Much of this was adapted from the MapBox.js example on toggling layers (I wasn’t familiar with JavaScript before last week), but there are some important differences. The “sdevlin…” bit after “map” in the header section specifies my basemap. The “setView” parameters are the latitude and longitude that I want my map to be centered on, and “17” refers to the zoom level which can range from 1 to 22. Specifying “position: relative” allows me to place text above and below my map. That particular tip was pointed out to me by my good friend at the University of Waterloo, Dominic Aquilina.
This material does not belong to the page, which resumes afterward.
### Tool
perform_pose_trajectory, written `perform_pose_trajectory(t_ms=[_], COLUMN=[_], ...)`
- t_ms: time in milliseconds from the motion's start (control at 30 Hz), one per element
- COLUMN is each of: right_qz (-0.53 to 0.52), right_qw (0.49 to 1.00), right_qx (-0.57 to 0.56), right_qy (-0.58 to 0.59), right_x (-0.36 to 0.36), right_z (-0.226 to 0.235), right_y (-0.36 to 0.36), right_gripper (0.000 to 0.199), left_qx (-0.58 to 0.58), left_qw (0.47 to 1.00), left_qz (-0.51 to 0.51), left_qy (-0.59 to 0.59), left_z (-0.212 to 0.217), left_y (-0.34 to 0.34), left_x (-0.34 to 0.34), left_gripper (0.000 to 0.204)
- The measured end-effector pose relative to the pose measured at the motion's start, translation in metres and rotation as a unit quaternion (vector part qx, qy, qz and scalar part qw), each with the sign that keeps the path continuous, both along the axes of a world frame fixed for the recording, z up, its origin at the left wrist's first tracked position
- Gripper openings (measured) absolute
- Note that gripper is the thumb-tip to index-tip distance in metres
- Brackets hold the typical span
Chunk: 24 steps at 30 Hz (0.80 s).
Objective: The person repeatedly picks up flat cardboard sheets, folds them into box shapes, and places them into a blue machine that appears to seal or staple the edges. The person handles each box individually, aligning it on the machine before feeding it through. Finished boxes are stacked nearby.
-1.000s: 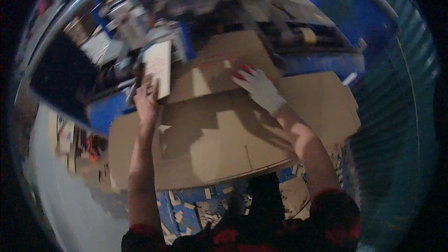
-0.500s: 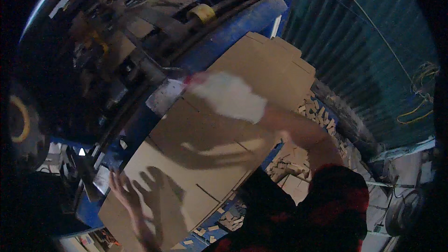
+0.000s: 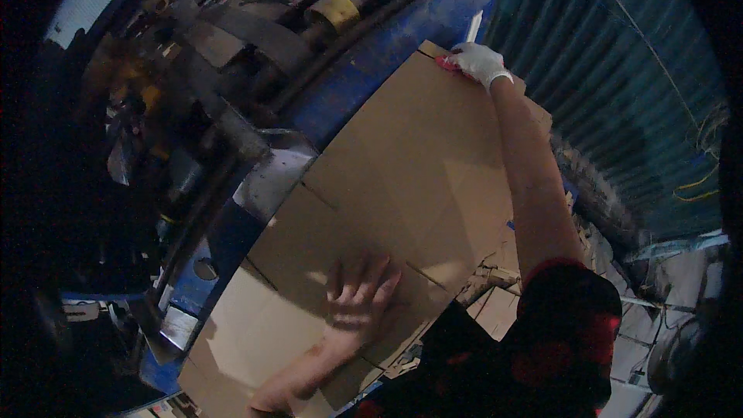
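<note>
A large flat cardboard sheet [image 3: 387, 155] with slots cut along its edges lies slanted across the blue machine's bed, from lower left to upper right. My left hand [image 3: 362, 294] is bare and over the middle of the sheet's near half. Its fingers are spread, with nothing in them; whether the palm presses on the board cannot be told. My right hand [image 3: 481, 64], in a white glove with red at the fingertips, is at the sheet's far end. The fingers are bent round the edge there, and their tips are partly hidden.
Along the left runs a dark machine with rollers, a yellow ring [image 3: 334, 15] and a blue frame [image 3: 348, 81]. A metal plate [image 3: 275, 178] juts toward the sheet's left edge. Cardboard offcuts [image 3: 495, 271] lie to the right, below a corrugated wall [image 3: 596, 54].
My right hand has gone from above the sheet's middle to its far end. The left hand has moved from the near left edge rightward and farther in. The view has shifted slightly.
</note>
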State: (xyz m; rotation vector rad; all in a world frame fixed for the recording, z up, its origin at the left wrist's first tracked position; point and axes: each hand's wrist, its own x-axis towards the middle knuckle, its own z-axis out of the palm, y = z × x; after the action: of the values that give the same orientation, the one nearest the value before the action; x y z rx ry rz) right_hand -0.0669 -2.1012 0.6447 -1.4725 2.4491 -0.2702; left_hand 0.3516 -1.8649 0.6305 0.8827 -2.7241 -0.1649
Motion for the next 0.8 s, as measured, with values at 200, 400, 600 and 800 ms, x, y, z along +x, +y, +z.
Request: perform_pose_trajectory(t_ms=[200,400,600,800], right_qz=[-0.037,-0.045,-0.088,-0.177], right_qw=[0.992,0.993,0.974,0.957], right_qx=[-0.094,-0.079,-0.13,-0.053], right_qy=[0.077,0.078,0.161,0.225], right_x=[-0.005,-0.028,-0.068,-0.166], right_z=[-0.015,-0.015,-0.023,-0.04], right_y=[-0.011,-0.026,-0.02,0.102], right_gripper=[0.046,0.035,0.026,0.029], left_qx=[0.001,0.011,0.022,0.043], left_qw=[1.0,0.999,1.0,0.999], left_qz=[-0.006,-0.01,-0.001,-0.005], left_qy=[-0.019,-0.033,-0.007,-0.015], left_z=[0.001,0.003,0.001,0.0], left_y=[-0.002,0.001,0.0,-0.001], left_x=[0.005,0.007,0.007,0.004], left_gripper=[0.059,0.057,0.056,0.058])
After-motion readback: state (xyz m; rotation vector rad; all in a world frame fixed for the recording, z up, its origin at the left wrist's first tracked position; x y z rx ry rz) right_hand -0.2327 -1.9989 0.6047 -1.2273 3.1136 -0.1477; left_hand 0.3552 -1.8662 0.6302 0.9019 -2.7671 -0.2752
At this point, each separate layer is saved as a different map in MapBox. MapBox is free for up to 3,000 views per month. In the creation of the website alone, MapBox has recorded over 300 views. In the future I would like to see if there is a more efficient way of calling marker layers into my maps, so it will be less likely for the cap to be reached.
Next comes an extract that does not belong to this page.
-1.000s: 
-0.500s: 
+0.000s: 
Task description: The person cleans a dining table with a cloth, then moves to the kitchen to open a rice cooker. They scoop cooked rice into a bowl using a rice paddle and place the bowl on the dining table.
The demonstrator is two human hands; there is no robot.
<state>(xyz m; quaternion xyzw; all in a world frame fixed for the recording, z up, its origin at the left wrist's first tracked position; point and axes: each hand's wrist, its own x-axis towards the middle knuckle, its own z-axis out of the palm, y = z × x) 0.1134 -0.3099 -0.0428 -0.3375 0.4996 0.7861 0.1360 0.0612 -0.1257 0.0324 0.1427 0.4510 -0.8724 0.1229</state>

Troubleshooting challenges

As I worked on the website, various issues came up – for example, Blogger placed white borders around all of the map tiles, thinking they were separate images. In cases like this, I learned how to go into the HTML for the template and look for the code that could be causing problems. Because I had to use HTML so often for this project, I was familiar enough with it to successfully spot the problematic lines of code and remove them. There were some things I never did learn how to do, however. I never learned how to expand and collapse text (I wanted to use this for the bibliography), get rid of the “Home” link at the bottom of all my pages, make the website automatically resize to the browser window, or custom-make a mobile version of my site. I do plan on maintaining this project well into the future, so as I continue learning I hope to add these features. If you happen to have any tips on how I can make my website better, feel free to leave a comment!

Final remarks

It was a new experience for me to try and convey a historical  narrative through means other than an essay or a conference presentation. However, I believe the maps offer a visually compelling and easily accessible way for people to learn about the South Street Hospital.

Putting this website together was a constant cycle of having a vision, starting to execute it, running into a problem, looking for ways to solve the problem, and learning a new skill in order to solve it. I consulted YouTube, the MapBox help forum, and Stack Overflow very often! But although this was a technically-involved project, it was not impossible, and it cost nothing. (The only thing that could get expensive for other projects  is ArcGIS; thankfully at Western, grad students are able to have a license to use it. However, there are open-source GIS software packages available.)

This new website represents a significant achievement for me. I pushed myself in a lot of new ways to make this happen. I am especially pleased with the results given the fact that I had never used any of the above tools before October. If I can do it, so can you!